Gratitude’s smokin’-hot cousin is recognition. Become the person who broadcasts others’ good work. When your boss applauds your presentation, tell her it came together thanks to Justine’s research and Jamal’s design. When the help desk rescues your files, get that guy’s name, ask for his supervisor’s email address, and send a note of praise. When a storytelling consultant knocks your socks off, go straight to her LinkedIn profile and write an endorsement. 🙂
Yeah, but …
“But” negates or diminishes what came before. “Jen’s presentation was really impressive.” “Yeah, but she never answered my question.” Borrow “yes, and” from the world of improv. Here’s how: say “yes” because you really do agree, then add something new and constructive to the conversation. “Yes, and I still have a question for her. Let’s call her.”
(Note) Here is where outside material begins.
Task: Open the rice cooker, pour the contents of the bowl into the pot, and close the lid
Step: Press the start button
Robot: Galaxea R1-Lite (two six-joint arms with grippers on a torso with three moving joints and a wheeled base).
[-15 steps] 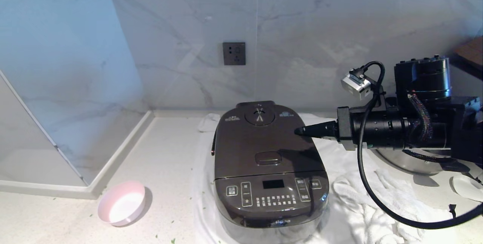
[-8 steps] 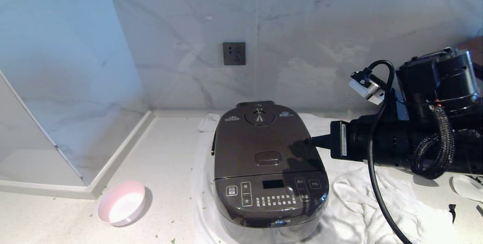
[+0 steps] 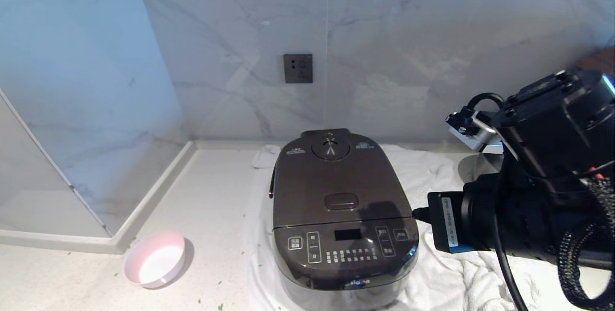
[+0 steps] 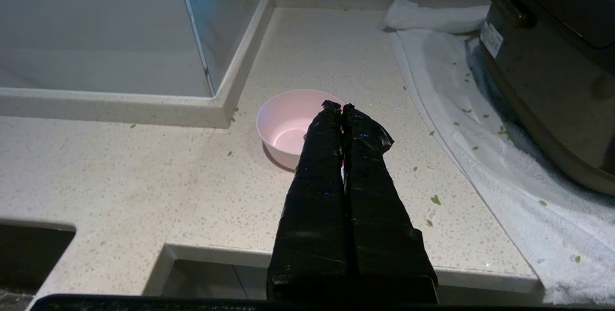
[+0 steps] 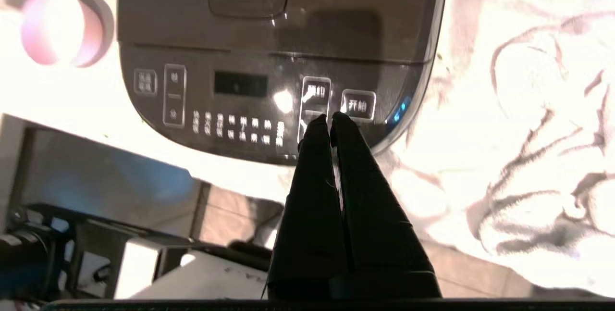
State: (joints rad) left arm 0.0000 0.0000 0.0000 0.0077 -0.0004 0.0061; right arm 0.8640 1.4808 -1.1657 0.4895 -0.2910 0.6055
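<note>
Head view first, reading from the robot's left: the bowl [image 3: 155,258] sits upright on the counter [image 3: 206,205], pale pink outside and white inside, with nothing green visible in it. A few green flecks [image 4: 436,199], apparently stray bits of the contents, lie scattered on the counter and on the white towel [image 3: 442,272]. By my reading the pour is done.

The left gripper [image 4: 341,107] hangs above the counter's front edge with its fingers pressed flat together, holding nothing. The bowl lies just beyond and below its tips, not touched; the rice cooker [image 3: 342,215] is off to that gripper's right on the towel.

In the middle, the lid [image 3: 336,181] lies flat and closed on the cooker, its oval latch button [image 3: 341,201] facing up. The pot is hidden under the lid, so what it holds cannot be checked. Judging from the empty bowl and the shut lid, every step of the task looks finished and only clearing the arms remains.

Further right, the right gripper [image 5: 329,118] is level with the cooker's front right corner, pointing toward it from the side. Its fingers are closed against each other and carry nothing. In the right wrist view the tips lie over the right-hand keys of the button panel [image 5: 250,104]; in the head view they sit just off the cooker's edge. Whether they touch the casing I cannot tell.
</note>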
In these challenging times …
Oh, you mean 2020? If you want to trigger eye rolls, cynicism, and rage, keep saying “in these challenging times” and “the new normal.” In a year that seems more like an eon, these phrases quickly became tired clichés. You can do better.
With all due respect …
This is code for, “I’m about to say something disrespectful.” It’s almost always followed by disagreement, criticism, or verbal attack. If you have something negative to say, just say it—constructively. Skip the faux politeness.
To be honest …
I’ll give you two reasons to ditch this phrase. First, it’s a signal that what you’re about to say is something I’d rather not hear. “Caution: Hard Truth Ahead.” Second, it makes me question everything else you’ve said. “Oh, now you’re going to be honest. How refreshing.” TBH, this phrase makes me wish you were talking to someone else.
It is what it is.
You’re probably not saying this because you’ve reached Zen-level acceptance. More likely, you’ve given up, resigned to a less-than-ideal status quo. Our world and our workplaces need more from you right now. Shake off that complacency and get creative. What could be better than “what it is”? Give me your vision, and I’ll “yes, and” you all the way.
These 10 phrases are just a start. Let’s build a longer list of SAY IT and STIFLE IT phrases. What would you like to hear more or less at work?